Paul Greengrass' smart and accomplished fact-based thriller "Captain Phillips" does two things that many regular Hollywood action/survival movies do not:

First, "Captain Phillips" takes the time to humanize its antagonists, the four Somali pirates who hijack the U.S. cargo ship Alabama in 2009.

We glimpse their impoverished existence, their dashed hopes for better lives, and how easily they can be motivated and manipulated by the African and European cartels that mastermind the pirate raids along the Somali coast.

There comes a moment in "Captain Phillips" when - assuming you possess a sense of humanity - you begin to feel as sorry for the four pirates as you do for Tom Hanks' titular hero whom they've kidnapped for ransom.

The pirates - disorganized, untrained and operating on a dangerous mix of bravado and fear - go up against the highly organized, well-trained, efficiently cool U.S. Navy, armed with intel from drones and listening devices.

They are a quartet of Davids fighting a military Goliath, and they barely possess slingshots.

Second, where most Hollywood survival tales end the moment the hero escapes from danger, "Captain Phillips" adds a crucial extra scene in which we glimpse the full emotional toll that the hijacking takes on the ship's skipper, suffering from shock and post-traumatic stress syndrome.
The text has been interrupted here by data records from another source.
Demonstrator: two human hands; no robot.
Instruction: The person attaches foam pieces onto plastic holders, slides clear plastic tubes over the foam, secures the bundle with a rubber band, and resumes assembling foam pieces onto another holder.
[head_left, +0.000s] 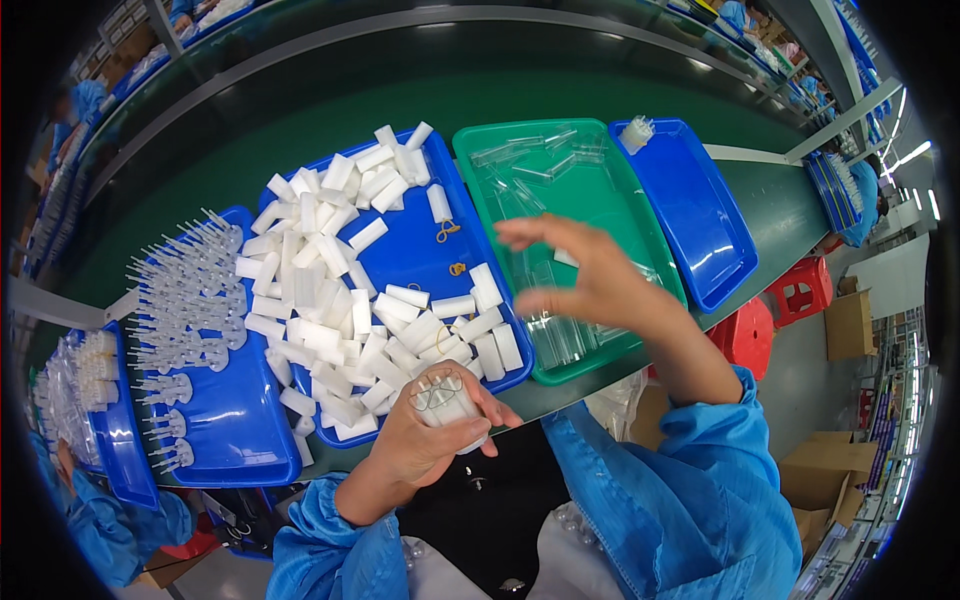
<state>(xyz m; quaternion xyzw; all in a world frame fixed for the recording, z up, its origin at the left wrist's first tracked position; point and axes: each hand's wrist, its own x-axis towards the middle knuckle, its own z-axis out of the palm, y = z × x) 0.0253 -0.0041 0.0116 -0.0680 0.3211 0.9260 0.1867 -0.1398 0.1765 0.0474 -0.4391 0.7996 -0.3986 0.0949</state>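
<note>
My left hand (430,440) is closed around a short, roughly round assembly (443,398) with a transparent top and a whitish body; its details are partly covered by my fingers. My right hand (585,275) hovers over the green tray (590,215), thumb and fingers apart, with nothing visible between them. Transparent tubes (560,338) lie in that tray, some loose at the far end and a group beneath my right hand. Left of it, a blue tray (415,255) bears a heap of white cylinders (340,330), nearest to my left hand.
Yellowish rubber bands (447,232) lie in the blue tray. Farther left, another blue tray (240,440) carries rows of translucent pieces with upright pins (190,290). On the right, a blue tray (695,220) holds one white assembly (637,133). Red stools (745,335) stand beyond the table edge.
</note>
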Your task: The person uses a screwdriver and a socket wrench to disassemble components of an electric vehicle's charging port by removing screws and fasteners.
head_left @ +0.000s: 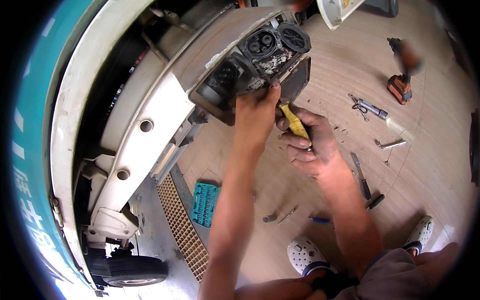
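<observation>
My left hand (254, 111) reaches into a dark open lamp-like housing (214, 109) at the end of the vehicle's body panel. Its thumb lies at the housing's lower edge, while the other fingers are hidden inside. Just to the right, my right hand (320, 134) is closed around a yellow-handled screwdriver (295, 121); most of its shaft cannot be made out. Inside the housing are a round black socket (261, 44) and grey, flaky debris (276, 62). A round black cap (294, 37) stands at its far end, and a dark flap (299, 80) hangs beside my left thumb.
The white and teal vehicle body (80, 100) fills the left. On the tiled floor lie an orange-black cordless power tool (400, 90), a flashlight (372, 108), an angled wrench (391, 144), a screwdriver (361, 177) and a teal socket set case (204, 204). A metal grate (182, 225) runs alongside.
</observation>
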A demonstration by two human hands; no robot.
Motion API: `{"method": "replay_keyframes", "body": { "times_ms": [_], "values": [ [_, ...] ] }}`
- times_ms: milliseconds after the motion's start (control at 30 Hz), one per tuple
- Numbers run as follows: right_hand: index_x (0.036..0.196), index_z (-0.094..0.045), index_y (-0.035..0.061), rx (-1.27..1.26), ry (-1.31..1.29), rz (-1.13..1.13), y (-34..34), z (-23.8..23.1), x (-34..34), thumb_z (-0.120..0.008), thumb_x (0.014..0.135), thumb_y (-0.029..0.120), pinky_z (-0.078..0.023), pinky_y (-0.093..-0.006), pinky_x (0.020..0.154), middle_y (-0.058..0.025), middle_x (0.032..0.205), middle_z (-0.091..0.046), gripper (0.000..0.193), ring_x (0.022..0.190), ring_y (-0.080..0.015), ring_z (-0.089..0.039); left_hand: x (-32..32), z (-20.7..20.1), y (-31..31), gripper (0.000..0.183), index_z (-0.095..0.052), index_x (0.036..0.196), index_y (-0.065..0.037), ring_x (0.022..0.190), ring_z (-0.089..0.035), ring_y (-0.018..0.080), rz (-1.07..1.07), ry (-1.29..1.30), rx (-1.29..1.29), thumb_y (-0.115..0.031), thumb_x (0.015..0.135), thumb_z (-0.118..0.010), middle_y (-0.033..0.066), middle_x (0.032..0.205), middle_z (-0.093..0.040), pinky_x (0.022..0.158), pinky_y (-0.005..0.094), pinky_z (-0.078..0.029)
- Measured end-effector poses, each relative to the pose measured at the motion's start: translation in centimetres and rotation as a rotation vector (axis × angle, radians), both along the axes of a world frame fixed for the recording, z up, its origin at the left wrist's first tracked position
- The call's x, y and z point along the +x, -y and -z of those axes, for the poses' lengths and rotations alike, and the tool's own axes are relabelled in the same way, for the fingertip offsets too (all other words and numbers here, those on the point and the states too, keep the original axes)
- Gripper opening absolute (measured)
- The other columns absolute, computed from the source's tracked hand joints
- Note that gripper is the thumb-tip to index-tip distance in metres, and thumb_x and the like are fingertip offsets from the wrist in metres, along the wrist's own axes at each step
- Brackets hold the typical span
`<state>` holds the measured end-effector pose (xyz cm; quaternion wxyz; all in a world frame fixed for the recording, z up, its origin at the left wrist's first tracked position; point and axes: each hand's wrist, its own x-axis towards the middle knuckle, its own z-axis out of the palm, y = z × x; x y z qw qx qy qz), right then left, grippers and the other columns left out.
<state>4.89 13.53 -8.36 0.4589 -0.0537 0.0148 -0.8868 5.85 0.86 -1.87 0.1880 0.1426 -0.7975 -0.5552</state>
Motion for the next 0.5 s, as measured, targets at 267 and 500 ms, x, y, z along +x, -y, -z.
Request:
{"method": "replay_keyframes", "body": {
  "times_ms": [267, 500],
  "values": [
    [0.114, -0.052, -0.0022, 0.055, -0.033, 0.075, -0.1, 0.1, 0.7, -0.051, 0.094, 0.015, -0.044, -0.0242, 0.034, -0.0114, 0.085, -0.060, 0.027, 0.049, -0.0117, -0.054, -1.5, 0.7, -0.7, 0.019, -0.062, 0.092, 0.014, 0.062, -0.063, 0.0237, -0.058, -0.064, 0.240, -0.004, 0.085, -0.062, 0.0190, 0.081, -0.066, 0.054, 0.0326, -0.052],
    [0.123, -0.051, -0.0063, 1.639, -1.452, 1.164, 0.5, -1.1, 7.3, -0.066, 0.084, 0.008, -0.050, -0.0450, 0.061, -0.0232, 0.087, -0.056, 0.044, 0.072, -0.0389, -0.059, -1.6, 1.0, -0.3, 0.013, -0.061, 0.079, 0.014, 0.056, -0.061, 0.0215, -0.179, -0.156, 0.441, 0.002, 0.083, -0.059, 0.0164, 0.070, -0.064, 0.052, 0.0323, -0.051]
  ]
}}
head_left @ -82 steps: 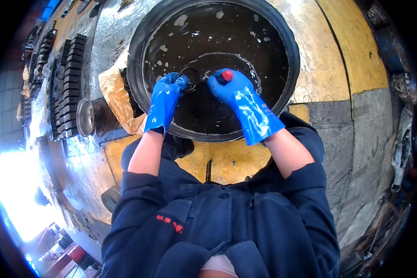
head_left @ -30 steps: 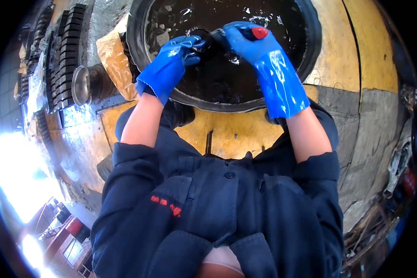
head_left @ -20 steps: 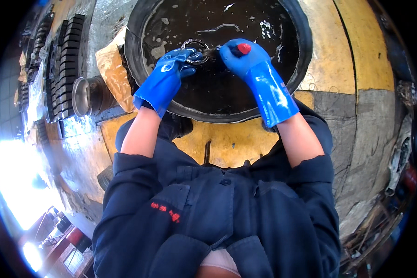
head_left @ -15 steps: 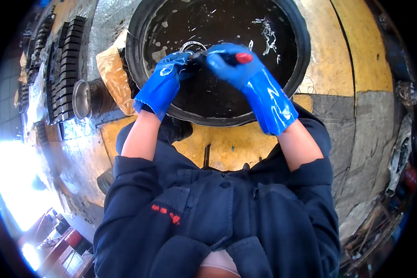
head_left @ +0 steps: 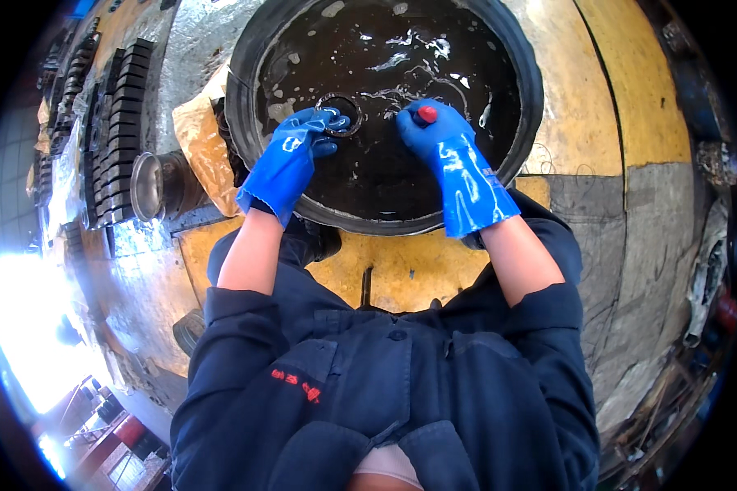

These two crucial humanizing elements give extra dramatic ballast to Greengrass' nautical thriller, already a white-knuckle experience grounded in gritty, immediate realism.

After a brief perfunctory introduction to Captain Richard Phillips and his wife (Catherine Keener), the U.S. ship Maersk Alabama departs from Oman on its way to Kenya via the Somali corridor.

Once the ship hits unfriendly waters, Phillips' worst fears become real.

Two tiny dots on the radar scope close in on the Alabama. Two pirate skiffs approach quickly.

Phillips employs maneuvering tactics to knock one of the boats out of commission.

The other one continues in the first of several suspense-saturated sequences that Greengrass, director of the 9/11 drama "United 93" and both "The Bourne Supremacy" and "The Bourne Ultimatum," ratchets up with meticulous, nerve-wracking precision.

Then, the unthinkable happens. The pirates, armed with machine guns, board the vessel and head straight to the control room to confront Captain Phillips.

This moment explodes with raw, dramatic nitro. (Greengrass kept Hanks and the Somali actors playing the pirates from speaking to each other until this scene to pump up the anxiety.)

No matter what the nervous pirate boss Muse (a frightening, charismatic Barkhad Abdi) asks, Phillips keeps repeating "I'm with you now!" as if already in shock. (Hanks has said his first confrontation with Adbi was so visceral, the script went out of his head and he had to go commando with the dialogue.)

Muse, the leader, may be smart enough to know that Phillips is playing him, but not quite smart enough to know how. The forceful and short-fused Najee (Faysal Ahmed) serves as the pirates' North star, constantly challenging Muse's leadership and cutting their American prisoner no slack.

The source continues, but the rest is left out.